The goal of the Chesapeake and Ohio Canal Company was to build a canal that would join the Ohio River with the Chesapeake Bay as a part of the development of a water transportation system throughout the United States. At the height of enthusiasm for the project, a possible connection with the Erie Canal and the Great Lakes was also considered. Between 1823 and 1828, the company developed a finance plan that depended on contributions from private citizens, the federal government, and the governments of Maryland, Virginia, and the District of Columbia. After the canal was planned for the Maryland side of the Potomac between 1823 and 1825, Virginia withdrew financial support from the corporation, thus precipitating the first of many financial crises that characterized the history of the canal.
By 1827, enough funds had been raised, largely through greater emphasis on private subscriptions, to plan for construction, and on July 4, 1828, construction was begun. Somewhat ironically, construction of the Baltimore and Ohio Railroad was initiated on the same day. Bitter competition persisted between these two firms throughout the history of the canal.
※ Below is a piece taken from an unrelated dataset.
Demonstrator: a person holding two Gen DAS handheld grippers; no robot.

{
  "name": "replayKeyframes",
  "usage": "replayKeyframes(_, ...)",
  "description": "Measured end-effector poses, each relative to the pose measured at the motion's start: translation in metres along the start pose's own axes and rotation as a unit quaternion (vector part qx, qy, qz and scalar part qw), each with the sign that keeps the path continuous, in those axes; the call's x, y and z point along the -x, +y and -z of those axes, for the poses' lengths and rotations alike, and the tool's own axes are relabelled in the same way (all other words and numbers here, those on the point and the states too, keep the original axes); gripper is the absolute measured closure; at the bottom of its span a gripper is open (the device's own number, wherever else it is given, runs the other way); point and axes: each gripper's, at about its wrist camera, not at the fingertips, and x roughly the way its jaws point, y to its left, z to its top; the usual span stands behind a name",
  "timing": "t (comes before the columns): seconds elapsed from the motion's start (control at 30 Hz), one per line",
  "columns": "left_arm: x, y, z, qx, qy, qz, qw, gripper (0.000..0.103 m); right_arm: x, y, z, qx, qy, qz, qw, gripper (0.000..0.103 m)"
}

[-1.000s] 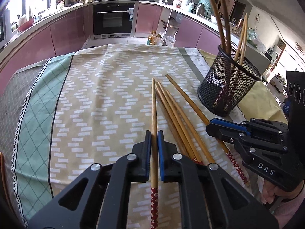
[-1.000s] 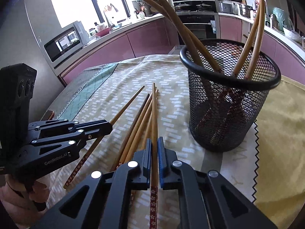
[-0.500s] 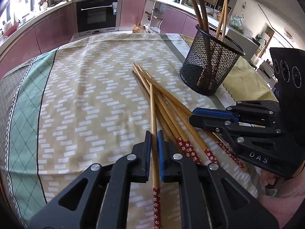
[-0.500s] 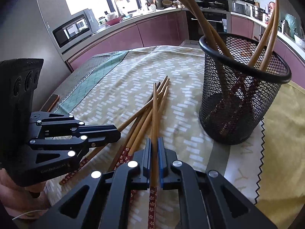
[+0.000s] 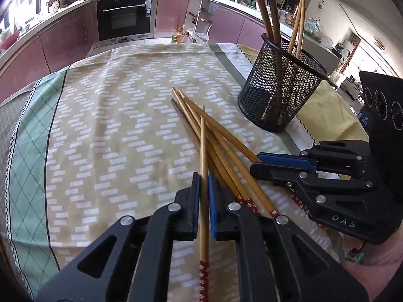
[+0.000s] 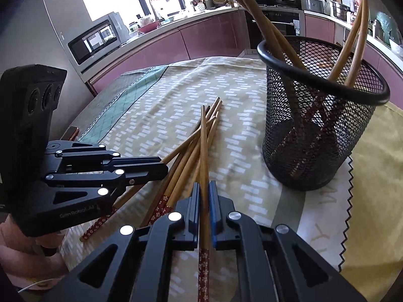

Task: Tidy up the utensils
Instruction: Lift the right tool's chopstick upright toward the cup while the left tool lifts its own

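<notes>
Several wooden chopsticks with red flowered ends [image 5: 221, 141] lie in a loose pile on the tablecloth. My left gripper [image 5: 204, 176] is shut on one chopstick [image 5: 202, 146] and holds it above the pile. My right gripper [image 6: 204, 185] is shut on another chopstick [image 6: 203, 136], also lifted over the pile [image 6: 186, 151]. A black mesh cup [image 5: 279, 90] [image 6: 320, 125] stands upright to the right, with several chopsticks in it. Each gripper shows in the other's view, the right one [image 5: 254, 170] and the left one [image 6: 163, 168], both by the pile's red ends.
A patterned beige tablecloth [image 5: 113, 125] with a green band on the left covers the table. A yellow cloth [image 6: 377, 201] lies right of the cup. A phone-like object [image 6: 70, 132] lies at the table's left edge. Kitchen cabinets and an oven are behind.
Both grippers have lifted and drawn back with their chopsticks. The pile and the cup now look farther off and more to the right in the left wrist view.
</notes>
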Motion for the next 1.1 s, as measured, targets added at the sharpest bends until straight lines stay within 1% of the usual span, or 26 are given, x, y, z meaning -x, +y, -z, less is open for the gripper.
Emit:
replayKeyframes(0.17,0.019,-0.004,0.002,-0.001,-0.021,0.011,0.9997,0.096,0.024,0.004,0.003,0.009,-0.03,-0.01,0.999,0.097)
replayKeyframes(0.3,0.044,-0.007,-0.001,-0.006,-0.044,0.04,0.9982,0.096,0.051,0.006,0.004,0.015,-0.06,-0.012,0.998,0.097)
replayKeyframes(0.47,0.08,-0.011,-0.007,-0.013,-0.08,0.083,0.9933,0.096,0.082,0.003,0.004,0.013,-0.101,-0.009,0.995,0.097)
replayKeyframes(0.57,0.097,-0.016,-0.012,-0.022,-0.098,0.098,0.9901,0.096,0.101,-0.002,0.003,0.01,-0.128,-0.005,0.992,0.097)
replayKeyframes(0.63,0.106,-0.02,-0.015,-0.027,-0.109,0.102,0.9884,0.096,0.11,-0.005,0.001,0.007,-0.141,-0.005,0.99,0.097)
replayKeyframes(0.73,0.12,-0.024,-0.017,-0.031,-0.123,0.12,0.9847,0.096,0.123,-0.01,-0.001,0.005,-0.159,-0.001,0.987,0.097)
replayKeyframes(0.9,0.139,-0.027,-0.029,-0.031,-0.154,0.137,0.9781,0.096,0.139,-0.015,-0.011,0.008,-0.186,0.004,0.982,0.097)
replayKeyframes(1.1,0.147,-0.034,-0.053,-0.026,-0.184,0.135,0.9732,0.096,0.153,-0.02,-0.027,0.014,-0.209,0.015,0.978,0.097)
Development and modernization of railroad technology eventually had a significant impact on canal transportation throughout the United States, and the Chesapeake and Ohio Canal was no exception.
Partially as a result of the developing political influence of the railroad, the federal government withdrew financial support for the construction effort in 1834. As a result, the pace of canal construction slowed; eventually an issue of bonds to complete construction was approved by the Maryland state legislature in 1844. These bonds were mainly purchased by private speculators, and funds raised enabled completion of the canal as far as Cumberland, Maryland, in October 1850.
The population of the inland Potomac River valley grew sharply following completion of the canal. The economy also greatly expanded and diversified during the period preceding the Civil War as enhanced transportation allowed greater access to Tidewater markets such as Baltimore and Washington.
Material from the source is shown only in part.